Prompt: Repeat the lines of the data exactly, from the first one through the one that contains "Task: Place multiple".
=== Section Start ===
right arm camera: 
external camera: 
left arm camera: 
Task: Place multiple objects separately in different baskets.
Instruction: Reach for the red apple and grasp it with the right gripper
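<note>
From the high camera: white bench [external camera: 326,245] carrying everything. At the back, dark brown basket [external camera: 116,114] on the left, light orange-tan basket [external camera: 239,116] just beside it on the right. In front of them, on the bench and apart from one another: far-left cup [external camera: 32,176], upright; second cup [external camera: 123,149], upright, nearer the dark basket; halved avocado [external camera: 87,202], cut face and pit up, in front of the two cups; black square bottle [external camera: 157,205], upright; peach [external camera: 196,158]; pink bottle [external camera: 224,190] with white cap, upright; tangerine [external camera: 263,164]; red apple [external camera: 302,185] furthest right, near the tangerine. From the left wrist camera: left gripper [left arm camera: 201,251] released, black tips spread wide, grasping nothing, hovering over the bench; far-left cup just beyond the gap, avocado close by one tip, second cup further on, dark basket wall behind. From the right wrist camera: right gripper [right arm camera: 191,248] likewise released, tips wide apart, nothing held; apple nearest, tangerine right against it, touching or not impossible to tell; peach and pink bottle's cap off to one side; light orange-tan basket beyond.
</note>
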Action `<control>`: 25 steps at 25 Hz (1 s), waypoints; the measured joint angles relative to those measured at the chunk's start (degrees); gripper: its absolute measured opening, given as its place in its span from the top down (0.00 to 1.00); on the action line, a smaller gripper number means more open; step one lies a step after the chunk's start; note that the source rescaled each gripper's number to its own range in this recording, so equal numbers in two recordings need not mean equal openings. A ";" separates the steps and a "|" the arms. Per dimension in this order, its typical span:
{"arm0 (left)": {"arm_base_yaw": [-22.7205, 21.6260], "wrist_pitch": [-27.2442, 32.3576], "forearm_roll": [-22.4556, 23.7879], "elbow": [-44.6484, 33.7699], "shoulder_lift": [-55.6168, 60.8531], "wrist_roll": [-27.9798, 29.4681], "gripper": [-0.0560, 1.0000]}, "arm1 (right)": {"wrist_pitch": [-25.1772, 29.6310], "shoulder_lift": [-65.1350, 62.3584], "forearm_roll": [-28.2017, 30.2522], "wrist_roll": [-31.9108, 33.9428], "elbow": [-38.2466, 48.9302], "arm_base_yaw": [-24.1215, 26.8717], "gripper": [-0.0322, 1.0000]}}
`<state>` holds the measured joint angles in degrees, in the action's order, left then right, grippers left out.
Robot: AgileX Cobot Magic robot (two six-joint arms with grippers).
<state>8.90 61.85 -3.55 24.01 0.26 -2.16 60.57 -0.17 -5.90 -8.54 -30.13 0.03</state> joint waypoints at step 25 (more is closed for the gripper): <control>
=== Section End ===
Result of the task:
right arm camera: 
external camera: 
left arm camera: 
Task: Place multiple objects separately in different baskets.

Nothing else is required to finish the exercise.